Ma se la sua verginità seppe attraversare immacolata la vita senza nemmeno chiedere di essere compresa, questa virtù depose contro le sue idee, e, come sempre in tutte le anime, la virtù ebbe ragione. Per amare l'umanità e spingersi e spingere gli altri al sacrificio, forse non bisogna chiudersi nell'amore di alcuno; ogni olocausto ha d'uopo di altare: tutte le santità sono sorelle, l'odio si congiunge all'amore sulla stessa cima, la ribellione e la tradizione si fondono nell'antitesi del medesimo sforzo.

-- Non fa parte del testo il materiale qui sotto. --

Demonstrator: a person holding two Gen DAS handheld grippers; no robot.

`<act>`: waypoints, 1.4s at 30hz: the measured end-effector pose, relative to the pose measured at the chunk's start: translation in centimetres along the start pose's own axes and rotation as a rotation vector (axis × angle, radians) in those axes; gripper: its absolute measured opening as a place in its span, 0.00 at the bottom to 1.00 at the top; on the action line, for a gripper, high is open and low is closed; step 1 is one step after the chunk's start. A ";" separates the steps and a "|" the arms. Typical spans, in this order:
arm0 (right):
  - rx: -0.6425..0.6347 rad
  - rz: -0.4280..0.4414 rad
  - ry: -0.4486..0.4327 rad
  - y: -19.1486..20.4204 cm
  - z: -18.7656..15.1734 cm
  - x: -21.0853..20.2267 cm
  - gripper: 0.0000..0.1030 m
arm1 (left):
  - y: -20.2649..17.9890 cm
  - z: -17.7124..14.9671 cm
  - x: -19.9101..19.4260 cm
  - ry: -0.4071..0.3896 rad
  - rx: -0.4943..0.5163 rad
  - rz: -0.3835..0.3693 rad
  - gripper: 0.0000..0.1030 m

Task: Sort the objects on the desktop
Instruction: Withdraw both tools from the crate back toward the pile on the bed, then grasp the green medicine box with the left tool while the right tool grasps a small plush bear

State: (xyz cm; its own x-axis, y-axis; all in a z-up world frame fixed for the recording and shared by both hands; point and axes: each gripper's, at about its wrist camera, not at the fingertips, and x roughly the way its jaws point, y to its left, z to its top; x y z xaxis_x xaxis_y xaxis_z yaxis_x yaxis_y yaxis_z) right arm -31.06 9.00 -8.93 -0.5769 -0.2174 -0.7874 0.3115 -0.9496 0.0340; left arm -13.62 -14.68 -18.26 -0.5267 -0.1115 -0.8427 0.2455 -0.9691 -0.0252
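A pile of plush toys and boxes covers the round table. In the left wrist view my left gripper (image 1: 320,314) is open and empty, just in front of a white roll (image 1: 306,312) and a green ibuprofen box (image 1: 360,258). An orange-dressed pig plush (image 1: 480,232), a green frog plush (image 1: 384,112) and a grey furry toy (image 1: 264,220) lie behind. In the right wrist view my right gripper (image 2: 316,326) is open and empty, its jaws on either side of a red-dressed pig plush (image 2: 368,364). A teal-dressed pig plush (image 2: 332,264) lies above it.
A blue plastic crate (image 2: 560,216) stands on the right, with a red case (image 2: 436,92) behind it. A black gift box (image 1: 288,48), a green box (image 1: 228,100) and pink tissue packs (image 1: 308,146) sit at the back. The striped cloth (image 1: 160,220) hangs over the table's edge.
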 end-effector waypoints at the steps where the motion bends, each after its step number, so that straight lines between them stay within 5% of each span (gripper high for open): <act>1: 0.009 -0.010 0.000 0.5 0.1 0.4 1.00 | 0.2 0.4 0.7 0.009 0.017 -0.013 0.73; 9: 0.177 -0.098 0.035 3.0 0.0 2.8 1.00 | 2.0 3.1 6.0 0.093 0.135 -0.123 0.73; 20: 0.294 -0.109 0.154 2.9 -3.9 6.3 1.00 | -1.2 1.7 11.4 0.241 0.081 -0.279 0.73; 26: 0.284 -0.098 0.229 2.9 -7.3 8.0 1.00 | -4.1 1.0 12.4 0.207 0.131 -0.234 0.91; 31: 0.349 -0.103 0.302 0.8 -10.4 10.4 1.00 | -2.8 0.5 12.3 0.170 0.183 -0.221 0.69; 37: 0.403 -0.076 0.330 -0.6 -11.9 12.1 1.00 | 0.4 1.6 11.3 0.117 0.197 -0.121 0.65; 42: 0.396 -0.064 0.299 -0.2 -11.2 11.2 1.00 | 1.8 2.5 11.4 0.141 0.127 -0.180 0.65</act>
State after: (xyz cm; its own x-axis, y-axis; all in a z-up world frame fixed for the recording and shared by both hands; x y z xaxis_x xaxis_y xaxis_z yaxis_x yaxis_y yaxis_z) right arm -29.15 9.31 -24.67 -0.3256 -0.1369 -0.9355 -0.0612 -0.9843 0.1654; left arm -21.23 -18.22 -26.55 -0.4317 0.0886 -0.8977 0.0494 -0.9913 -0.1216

Povera vergine rossa, se vecchia, sola, abbandonata, tremò di essersi ingannata nel lungo sacrificio e rimpianse di non aver amato come intorno a lei tutte le altre donne! Povera vergine rossa, se nelle ultime ore, dalla imperscrutabile tenebra della morte, dal mistero anche più imperscrutabile della vita qualche guizzo di una voce o di un suono la sferzò sul viso e sul cuore come una ironia!
Eppure ella visse bene, perchè visse solamente per gli altri.
9 aprile 1904.
IL PRIGIONIERO
Mentre le vampe della rettorica democratica si abbassano fumigando intorno ai fantastici palazzi del Gran Sultano, che la promessa costituzione sembra avere avvolto di una impenetrabile nube, altre lingueggiano e stridono nella grossa metropoli lombarda intorno al monumento dell'imperatore prigioniero. Egli è là, nel cortile di una vecchia casa, sul canale vinciano, immobile nel solenne e cortese saluto; forse egli ricorda ancora troppo bene la lunga, piccola, fortunosa ed inutile tragedia del proprio impero, per sentirsi impaziente di riapparire, nell'artistica bellezza regalatagli dal grande scultore, agli occhi disattenti della folla.
Ho detto grande, perchè il monumento, nella sua superba semplicità, è forse il più bello, che l'Italia vanti dopo quello di Garibaldi sul Gianicolo, e lo scultore dovette morire nell'ineffabile dolore di una negazione, che uccideva l'opera della sua arte nell'ultimo rissoso carnevale di una politica senza verità nella storia, senza poesia nella vita.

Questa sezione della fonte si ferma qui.